We want to thank all the reviewers for their review of our paper. So far, we haven't gotten a single review back :(, and we have answered all the questions in detail and now included a detailed theoretical section of our work, which was missing before. With the discussion period ending soon on Nov 26, 2024 (Anywhere on Earth), we kindly await your feedback or an updated assessment of our paper. Please let us know if your concerns have been satisfactorily addressed; if so, we would greatly appreciate it if you could update your ratings. We are available and would be happy to answer any additional questions. Thank you once again!

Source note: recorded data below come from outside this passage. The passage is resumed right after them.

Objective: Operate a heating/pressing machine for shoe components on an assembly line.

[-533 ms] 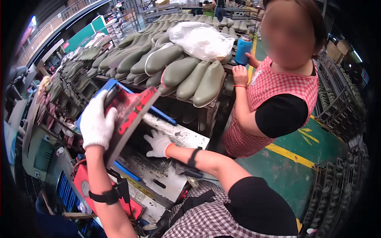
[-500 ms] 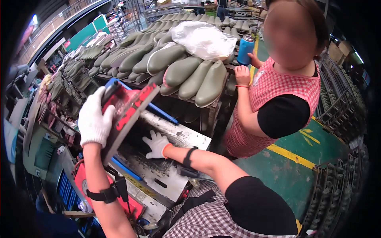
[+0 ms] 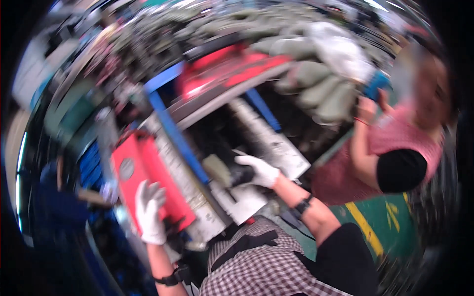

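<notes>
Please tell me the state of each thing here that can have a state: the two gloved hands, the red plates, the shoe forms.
Left hand in white glove: fingers spread, resting on the lower flat red metal plate.
Right hand in white glove: reaching into the dark machine opening, grip too blurred to tell.
Upper red metal plate: raised, tilted.
Grey-green shoe forms: piled behind the machine.
White plastic bag: crumpled on the pile.

white cloth glove [image 3: 149, 213], glossy red panel [image 3: 148, 180], checked cloth shirt [image 3: 266, 269]
</notes>
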The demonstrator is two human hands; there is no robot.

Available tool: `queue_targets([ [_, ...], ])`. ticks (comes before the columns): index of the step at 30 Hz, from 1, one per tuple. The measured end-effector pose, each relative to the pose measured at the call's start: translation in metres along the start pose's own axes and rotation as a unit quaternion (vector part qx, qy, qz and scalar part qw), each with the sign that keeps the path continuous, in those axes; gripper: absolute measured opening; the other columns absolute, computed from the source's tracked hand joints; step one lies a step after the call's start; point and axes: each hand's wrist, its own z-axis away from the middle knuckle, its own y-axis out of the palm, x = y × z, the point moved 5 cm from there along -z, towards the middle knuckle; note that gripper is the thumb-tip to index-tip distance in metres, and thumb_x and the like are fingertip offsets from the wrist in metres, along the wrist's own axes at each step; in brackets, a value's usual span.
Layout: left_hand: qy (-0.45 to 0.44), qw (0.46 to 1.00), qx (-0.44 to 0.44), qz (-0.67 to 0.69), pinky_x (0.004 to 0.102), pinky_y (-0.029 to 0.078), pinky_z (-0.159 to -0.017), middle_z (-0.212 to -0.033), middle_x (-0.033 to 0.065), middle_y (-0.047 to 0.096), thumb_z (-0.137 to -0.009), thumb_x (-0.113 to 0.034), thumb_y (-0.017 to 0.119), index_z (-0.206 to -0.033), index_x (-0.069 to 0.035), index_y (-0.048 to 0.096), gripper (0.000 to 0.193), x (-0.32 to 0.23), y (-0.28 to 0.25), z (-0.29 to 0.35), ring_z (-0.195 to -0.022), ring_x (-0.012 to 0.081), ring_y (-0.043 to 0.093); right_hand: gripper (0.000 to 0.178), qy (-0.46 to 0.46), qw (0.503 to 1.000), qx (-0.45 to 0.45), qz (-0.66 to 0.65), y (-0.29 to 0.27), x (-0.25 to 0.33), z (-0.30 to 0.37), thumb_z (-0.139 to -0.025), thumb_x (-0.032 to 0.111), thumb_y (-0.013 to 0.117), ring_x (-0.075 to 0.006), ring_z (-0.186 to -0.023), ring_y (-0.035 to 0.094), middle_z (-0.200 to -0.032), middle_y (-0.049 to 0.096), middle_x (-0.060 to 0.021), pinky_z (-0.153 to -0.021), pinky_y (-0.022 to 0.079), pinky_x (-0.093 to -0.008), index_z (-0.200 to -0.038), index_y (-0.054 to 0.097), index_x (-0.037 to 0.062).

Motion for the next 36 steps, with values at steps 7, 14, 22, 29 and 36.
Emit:
queue_targets([
  [7, -0.081, 0.994, -0.014, 0.068, 0.0463, 0.043, -0.116, -0.137, 0.0066, 0.055, -0.088, -0.044, 0.078, -0.150, -0.006, 0.041, 0.082, 0.071, -0.042, 0.131, -0.123, 0.0246, 0.058, 0.107, 0.138, 0.961, 0.217, 0.103, 0.162, -0.121, -0.021, -0.081, 0.042, 0.080, -0.0243, -0.150, 0.041, -0.165, 0.038, -0.0156, -0.124, 0.032, -0.0391, -0.164, 0.025, 0.0024],
  [14, -0.032, 0.830, -0.190, 0.523, 0.0524, 0.040, -0.121, -0.156, 0.0194, 0.049, -0.093, -0.032, 0.063, -0.159, -0.007, 0.037, 0.076, 0.047, -0.156, 0.237, -0.140, 0.0373, 0.052, 0.100, 0.127, 0.823, 0.398, 0.384, 0.281, -0.270, -0.044, -0.098, 0.034, 0.071, -0.0288, -0.160, 0.013, -0.171, 0.015, -0.0242, -0.129, 0.014, -0.0365, -0.165, 0.007, -0.0033],
  [22, -0.053, 0.728, -0.417, 0.542, 0.0609, 0.038, -0.120, -0.145, 0.0238, 0.053, -0.084, -0.029, 0.063, -0.142, 0.002, 0.049, 0.067, 0.105, -0.264, 0.346, -0.137, 0.0461, 0.050, 0.058, -0.091, 0.714, 0.374, 0.585, 0.272, -0.295, -0.060, -0.083, 0.021, 0.077, -0.0360, -0.133, 0.056, -0.139, 0.061, -0.0216, -0.114, 0.043, -0.0408, -0.136, 0.062, 0.0014],
  [29, -0.288, 0.584, -0.735, 0.189, 0.0634, 0.044, -0.100, -0.116, 0.0040, 0.068, -0.078, -0.043, 0.070, -0.109, -0.025, 0.066, 0.036, 0.224, -0.462, 0.434, -0.101, 0.0340, 0.065, 0.036, -0.280, 0.575, 0.155, 0.753, 0.200, -0.271, -0.045, -0.082, 0.003, 0.070, -0.0386, -0.120, 0.062, -0.121, 0.068, -0.0146, -0.105, 0.046, -0.0486, -0.118, 0.070, 0.0058],
  [36, -0.219, 0.623, -0.749, 0.056, 0.0471, 0.051, -0.096, -0.121, 0.0041, 0.066, -0.081, -0.065, 0.072, -0.126, -0.021, 0.062, 0.064, 0.269, -0.600, 0.447, -0.106, 0.0257, 0.063, 0.034, -0.220, 0.600, 0.121, 0.760, 0.180, -0.275, -0.045, -0.083, 0.002, 0.068, -0.0391, -0.121, 0.060, -0.119, 0.068, -0.0155, -0.108, 0.043, -0.0499, -0.117, 0.071, 0.0049],
])
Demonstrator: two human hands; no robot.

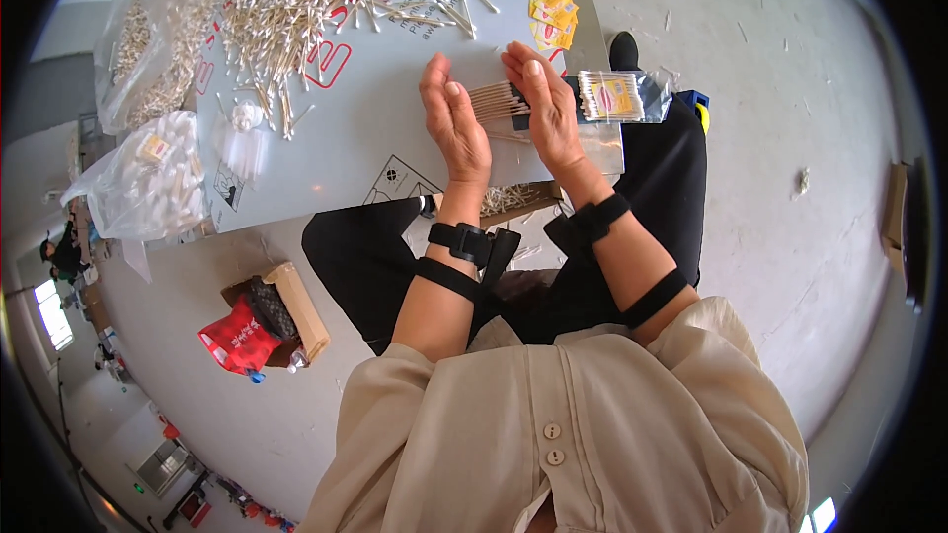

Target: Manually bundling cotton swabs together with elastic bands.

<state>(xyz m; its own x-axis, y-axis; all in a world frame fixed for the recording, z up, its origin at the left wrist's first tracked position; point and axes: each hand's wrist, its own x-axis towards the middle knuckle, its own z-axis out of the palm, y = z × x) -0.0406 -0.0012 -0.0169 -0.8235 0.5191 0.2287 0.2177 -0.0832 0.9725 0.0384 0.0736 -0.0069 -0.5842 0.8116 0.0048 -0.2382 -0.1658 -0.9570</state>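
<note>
My left hand [459, 128] and my right hand [553, 118] face each other over the near right part of the grey table [355, 128]. Between the palms lies a row of wooden-stemmed cotton swabs [496, 101], their stems running from one hand to the other. Fingers on both hands are fairly straight and pressed together, and they cover the swab tips. Just right of my right hand rests a filled clear pack of cotton swabs [610, 96] with a yellow label. Beyond the hands, several yellow label cards [553, 15] are fanned out.
A large heap of loose swabs [286, 10] covers the far left of the table. Beside it stand a clear bag of swabs [158, 49] and a bag of finished packs [153, 173]. Below the table edge is a box with swabs [518, 200]. A cardboard box [299, 311] sits on the floor.
</note>
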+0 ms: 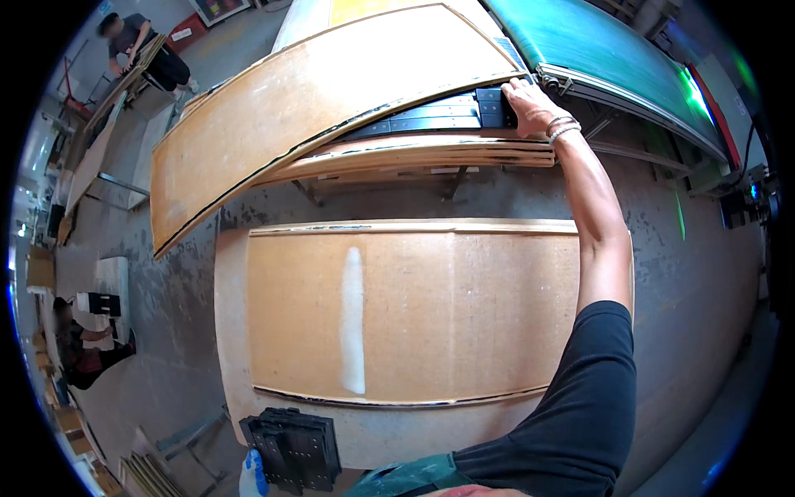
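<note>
My bare right hand (532,109), with bracelets at the wrist, reaches far forward. Its fingers bend around the right end of a row of black strips (439,114), next to the corner of a shallow wooden tray (331,87). That tray lies askew over the strips and covers part of them. At the lower left, a stack of black plates with small holes (291,447) overlaps the table's near edge. My left hand (253,475), in a blue and white glove, is against the stack's left side; most of it is out of the picture.
Before me, another wooden tray (497,315) with a pale streak lies on a table (232,331). More trays (414,156) are stacked beneath the strips. A green conveyor belt (604,58) runs at the far right. Two people (145,50) work at the left.
</note>
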`<state>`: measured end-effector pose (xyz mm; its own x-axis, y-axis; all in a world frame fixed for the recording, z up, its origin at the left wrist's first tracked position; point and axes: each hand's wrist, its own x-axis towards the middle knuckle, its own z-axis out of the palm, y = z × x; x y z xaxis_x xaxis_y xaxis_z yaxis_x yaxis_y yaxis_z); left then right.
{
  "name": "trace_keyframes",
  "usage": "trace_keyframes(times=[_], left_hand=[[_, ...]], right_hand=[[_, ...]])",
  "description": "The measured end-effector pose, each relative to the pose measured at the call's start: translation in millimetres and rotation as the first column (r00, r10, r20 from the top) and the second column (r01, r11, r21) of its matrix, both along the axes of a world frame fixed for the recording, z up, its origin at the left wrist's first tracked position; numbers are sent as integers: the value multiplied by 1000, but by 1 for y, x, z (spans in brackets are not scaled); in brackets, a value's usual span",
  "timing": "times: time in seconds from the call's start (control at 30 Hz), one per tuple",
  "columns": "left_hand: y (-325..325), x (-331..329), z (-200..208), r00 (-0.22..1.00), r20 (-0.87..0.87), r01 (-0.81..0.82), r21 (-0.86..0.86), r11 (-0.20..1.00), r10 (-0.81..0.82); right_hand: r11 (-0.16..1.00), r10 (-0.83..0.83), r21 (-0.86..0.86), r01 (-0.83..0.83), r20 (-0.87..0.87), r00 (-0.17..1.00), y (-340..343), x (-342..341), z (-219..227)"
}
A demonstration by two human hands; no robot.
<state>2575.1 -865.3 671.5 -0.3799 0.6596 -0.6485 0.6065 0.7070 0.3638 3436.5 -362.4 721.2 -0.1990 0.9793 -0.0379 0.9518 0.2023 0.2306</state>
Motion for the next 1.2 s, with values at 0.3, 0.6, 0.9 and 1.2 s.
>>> trace_keyframes(times=[0.3, 0.6, 0.9, 1.2], left_hand=[[0, -2, 8, 999, 16, -45, 28, 999, 45], [-7, 3, 15, 995, 40, -94, 41, 995, 92], [-11, 1, 6, 991, 70, -119, 61, 991, 115], [-13, -9, 1, 988, 62, -144, 62, 988, 140]], right_hand=[[996, 14, -82, -20, -78, 997, 22, -35, 18], [959, 89, -242, -149, -243, 966, 74, -136, -4], [972, -15, -227, -61, -320, 947, 96, -149, -17], [981, 120, -125, -152, -232, 965, 55, -147, -25]])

Thank you to all the reviewers for the thoughtful and insightful feedback on our paper. We greatly appreciate the time and effort you have put into reviewing our work. We want to summarize the whole work and discussion since today is the last day we can respond. Although we are disappointed that 3 of the reviewers haven't responded to us since their comments, we are hopeful that the AC can take into the consideration of all the answers and revisions we made to make the final decision. To make it easier we include a summary of our revisions as well and the inclusion of the theoretical work.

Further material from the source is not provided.